**What needs to be done**
Print, exactly as they appear in the listing below, the lines from the line with "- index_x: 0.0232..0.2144" to the line with "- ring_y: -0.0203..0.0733", with both end lines kept.
• • •
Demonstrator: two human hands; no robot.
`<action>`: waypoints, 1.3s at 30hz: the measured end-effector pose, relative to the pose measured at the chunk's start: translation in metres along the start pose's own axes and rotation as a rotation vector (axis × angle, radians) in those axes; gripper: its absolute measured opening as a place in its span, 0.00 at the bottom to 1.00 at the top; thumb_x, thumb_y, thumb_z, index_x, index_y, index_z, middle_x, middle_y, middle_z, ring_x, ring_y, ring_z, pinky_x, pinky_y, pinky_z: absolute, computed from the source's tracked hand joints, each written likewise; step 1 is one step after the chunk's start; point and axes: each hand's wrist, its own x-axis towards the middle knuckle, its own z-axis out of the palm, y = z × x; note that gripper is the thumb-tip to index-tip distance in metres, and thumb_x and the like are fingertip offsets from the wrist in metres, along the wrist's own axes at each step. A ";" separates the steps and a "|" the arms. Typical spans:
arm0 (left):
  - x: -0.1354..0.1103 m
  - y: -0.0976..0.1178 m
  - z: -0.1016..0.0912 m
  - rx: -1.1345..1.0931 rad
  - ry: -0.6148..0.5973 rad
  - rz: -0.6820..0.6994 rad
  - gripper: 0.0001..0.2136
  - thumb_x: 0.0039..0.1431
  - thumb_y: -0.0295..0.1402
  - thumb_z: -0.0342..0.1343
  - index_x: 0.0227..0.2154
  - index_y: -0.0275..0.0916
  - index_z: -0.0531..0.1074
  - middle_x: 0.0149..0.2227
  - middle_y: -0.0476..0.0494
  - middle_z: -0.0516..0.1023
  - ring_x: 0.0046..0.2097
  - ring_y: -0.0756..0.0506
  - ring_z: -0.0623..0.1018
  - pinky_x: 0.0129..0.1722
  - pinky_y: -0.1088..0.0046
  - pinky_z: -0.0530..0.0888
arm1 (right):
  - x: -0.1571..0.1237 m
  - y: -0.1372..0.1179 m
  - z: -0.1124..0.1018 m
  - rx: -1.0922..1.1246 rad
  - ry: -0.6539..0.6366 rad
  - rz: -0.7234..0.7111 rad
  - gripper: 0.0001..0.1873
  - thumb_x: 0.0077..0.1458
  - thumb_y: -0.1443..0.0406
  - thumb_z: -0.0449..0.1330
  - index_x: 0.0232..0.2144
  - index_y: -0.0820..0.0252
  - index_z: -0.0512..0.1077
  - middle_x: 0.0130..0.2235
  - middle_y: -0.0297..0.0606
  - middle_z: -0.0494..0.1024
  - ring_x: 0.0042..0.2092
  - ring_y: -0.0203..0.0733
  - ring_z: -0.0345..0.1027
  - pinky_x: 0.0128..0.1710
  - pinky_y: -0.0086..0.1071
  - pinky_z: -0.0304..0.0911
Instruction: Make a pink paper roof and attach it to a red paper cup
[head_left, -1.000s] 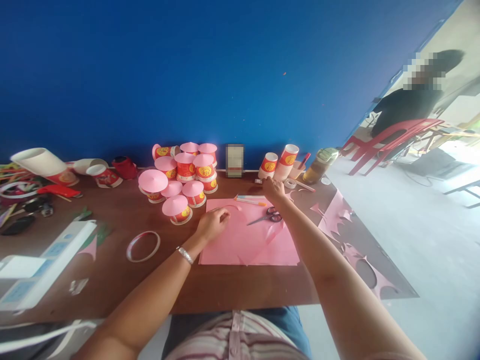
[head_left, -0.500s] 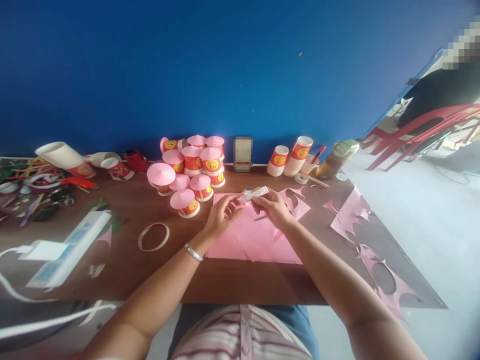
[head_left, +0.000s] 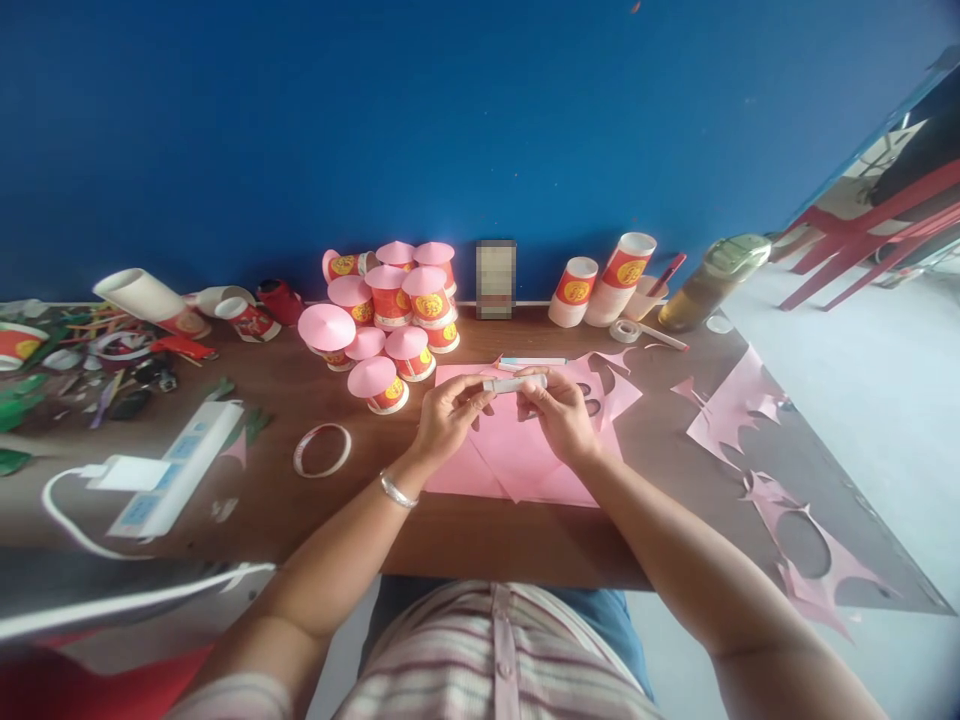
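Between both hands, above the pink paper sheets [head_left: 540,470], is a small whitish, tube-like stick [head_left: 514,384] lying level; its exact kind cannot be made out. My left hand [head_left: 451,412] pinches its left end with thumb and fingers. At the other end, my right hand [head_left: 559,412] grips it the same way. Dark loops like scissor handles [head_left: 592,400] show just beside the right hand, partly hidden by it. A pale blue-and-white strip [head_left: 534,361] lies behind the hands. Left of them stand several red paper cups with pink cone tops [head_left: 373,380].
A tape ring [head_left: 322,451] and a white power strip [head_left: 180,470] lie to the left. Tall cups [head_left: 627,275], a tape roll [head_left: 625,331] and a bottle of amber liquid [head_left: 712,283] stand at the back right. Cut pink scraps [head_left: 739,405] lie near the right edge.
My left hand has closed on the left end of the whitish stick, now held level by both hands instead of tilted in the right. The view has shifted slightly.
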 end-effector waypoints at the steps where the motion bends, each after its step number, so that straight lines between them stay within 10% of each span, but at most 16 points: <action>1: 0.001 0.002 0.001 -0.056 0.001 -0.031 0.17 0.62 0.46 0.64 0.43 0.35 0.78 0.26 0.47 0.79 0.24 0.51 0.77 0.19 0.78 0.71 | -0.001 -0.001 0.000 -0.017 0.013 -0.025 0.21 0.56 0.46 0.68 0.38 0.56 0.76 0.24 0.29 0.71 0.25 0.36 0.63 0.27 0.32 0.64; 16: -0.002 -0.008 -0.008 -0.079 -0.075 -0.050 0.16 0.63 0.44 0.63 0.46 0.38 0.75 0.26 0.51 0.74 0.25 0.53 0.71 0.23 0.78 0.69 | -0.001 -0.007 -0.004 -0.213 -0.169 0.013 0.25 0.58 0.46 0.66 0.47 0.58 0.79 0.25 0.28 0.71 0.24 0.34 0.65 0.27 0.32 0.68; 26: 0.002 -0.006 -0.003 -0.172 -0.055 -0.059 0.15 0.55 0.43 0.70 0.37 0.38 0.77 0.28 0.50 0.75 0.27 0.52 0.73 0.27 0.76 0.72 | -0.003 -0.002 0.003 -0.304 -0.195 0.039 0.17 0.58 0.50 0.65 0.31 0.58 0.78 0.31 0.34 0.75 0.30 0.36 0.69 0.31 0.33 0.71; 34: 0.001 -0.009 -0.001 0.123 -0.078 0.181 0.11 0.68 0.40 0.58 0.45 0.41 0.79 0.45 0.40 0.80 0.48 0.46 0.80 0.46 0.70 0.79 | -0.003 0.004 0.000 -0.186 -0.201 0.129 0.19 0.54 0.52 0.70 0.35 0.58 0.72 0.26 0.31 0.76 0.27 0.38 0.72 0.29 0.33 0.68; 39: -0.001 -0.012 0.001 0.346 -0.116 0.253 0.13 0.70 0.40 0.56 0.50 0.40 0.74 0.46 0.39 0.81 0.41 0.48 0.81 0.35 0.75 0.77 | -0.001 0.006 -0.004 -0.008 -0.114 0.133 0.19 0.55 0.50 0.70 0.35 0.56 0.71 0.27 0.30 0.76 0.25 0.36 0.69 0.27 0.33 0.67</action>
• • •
**Task output**
  - index_x: 0.0232..0.2144
  - index_y: -0.0820..0.0252
  - index_z: -0.0512..0.1077
  - middle_x: 0.0130..0.2235
  - middle_y: -0.0297..0.0606
  - middle_z: -0.0494..0.1024
  - ring_x: 0.0042..0.2092
  - ring_y: -0.0203..0.0733

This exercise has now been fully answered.